== Work request ==
Find the lines of data that contain the string "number", then list them.

== Data segment ==

━━━

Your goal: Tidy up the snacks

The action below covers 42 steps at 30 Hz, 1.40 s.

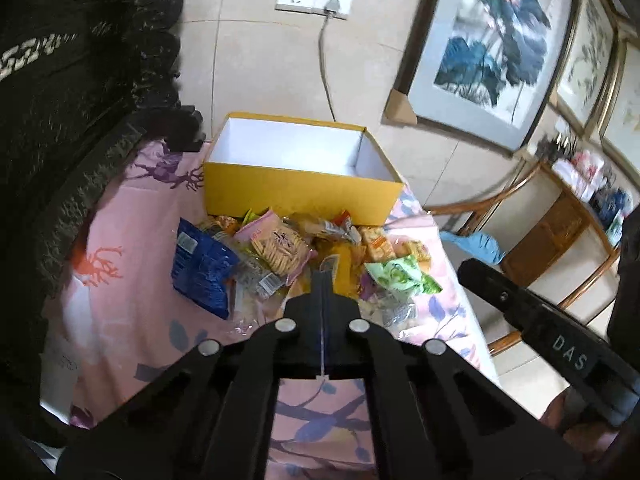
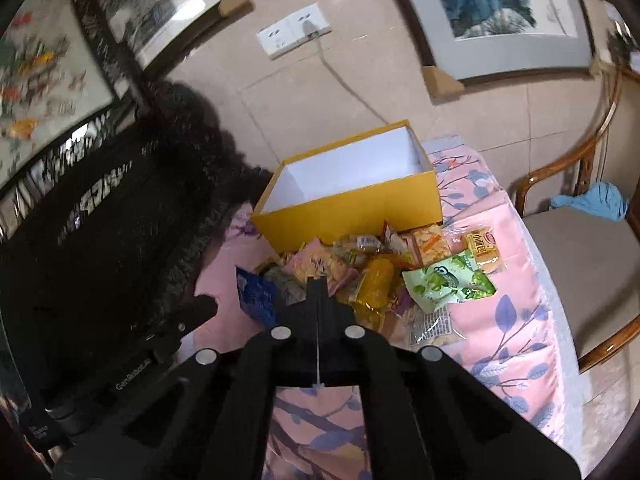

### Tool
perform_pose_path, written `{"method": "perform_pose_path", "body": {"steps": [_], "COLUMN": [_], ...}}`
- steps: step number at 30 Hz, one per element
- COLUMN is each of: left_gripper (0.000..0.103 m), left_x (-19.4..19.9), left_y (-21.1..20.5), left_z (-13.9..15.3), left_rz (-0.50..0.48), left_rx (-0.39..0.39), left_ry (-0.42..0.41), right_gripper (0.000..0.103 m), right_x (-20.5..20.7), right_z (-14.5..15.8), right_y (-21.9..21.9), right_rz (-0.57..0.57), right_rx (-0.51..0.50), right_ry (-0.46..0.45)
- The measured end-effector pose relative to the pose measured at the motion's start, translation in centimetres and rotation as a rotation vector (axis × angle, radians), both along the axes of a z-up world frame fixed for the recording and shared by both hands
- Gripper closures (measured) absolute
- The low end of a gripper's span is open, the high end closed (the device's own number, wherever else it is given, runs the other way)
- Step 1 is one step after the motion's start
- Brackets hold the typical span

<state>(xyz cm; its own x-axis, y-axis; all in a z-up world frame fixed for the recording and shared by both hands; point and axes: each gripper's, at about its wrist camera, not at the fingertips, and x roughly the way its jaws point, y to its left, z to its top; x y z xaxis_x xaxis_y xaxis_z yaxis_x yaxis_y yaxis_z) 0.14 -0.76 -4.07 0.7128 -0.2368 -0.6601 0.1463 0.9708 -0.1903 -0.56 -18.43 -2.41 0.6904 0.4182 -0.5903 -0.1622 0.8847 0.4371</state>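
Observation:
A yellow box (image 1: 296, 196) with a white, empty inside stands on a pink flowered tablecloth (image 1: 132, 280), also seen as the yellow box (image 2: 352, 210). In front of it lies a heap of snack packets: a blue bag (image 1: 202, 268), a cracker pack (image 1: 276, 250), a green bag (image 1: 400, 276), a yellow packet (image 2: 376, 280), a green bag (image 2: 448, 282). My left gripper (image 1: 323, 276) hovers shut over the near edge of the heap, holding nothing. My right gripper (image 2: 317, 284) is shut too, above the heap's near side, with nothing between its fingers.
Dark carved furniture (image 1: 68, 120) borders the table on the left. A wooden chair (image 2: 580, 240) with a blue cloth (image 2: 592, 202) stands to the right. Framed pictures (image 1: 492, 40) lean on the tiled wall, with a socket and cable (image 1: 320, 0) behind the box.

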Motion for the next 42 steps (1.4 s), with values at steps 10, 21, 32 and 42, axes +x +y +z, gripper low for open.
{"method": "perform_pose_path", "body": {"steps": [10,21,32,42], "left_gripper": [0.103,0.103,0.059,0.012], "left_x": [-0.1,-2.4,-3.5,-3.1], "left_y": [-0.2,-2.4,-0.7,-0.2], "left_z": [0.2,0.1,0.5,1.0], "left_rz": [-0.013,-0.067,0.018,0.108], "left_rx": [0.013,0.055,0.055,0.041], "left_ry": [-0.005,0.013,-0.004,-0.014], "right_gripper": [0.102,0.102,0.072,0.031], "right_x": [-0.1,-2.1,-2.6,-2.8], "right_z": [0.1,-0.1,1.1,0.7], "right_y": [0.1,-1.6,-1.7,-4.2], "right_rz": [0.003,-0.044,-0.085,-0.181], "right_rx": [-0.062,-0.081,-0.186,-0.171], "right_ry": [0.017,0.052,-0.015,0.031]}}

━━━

== Problem solution ==
- steps: step number at 30 Hz, one per element
- The low end of a gripper's span is open, the high end closed (the device's own number, wherever else it is given, runs the other way)

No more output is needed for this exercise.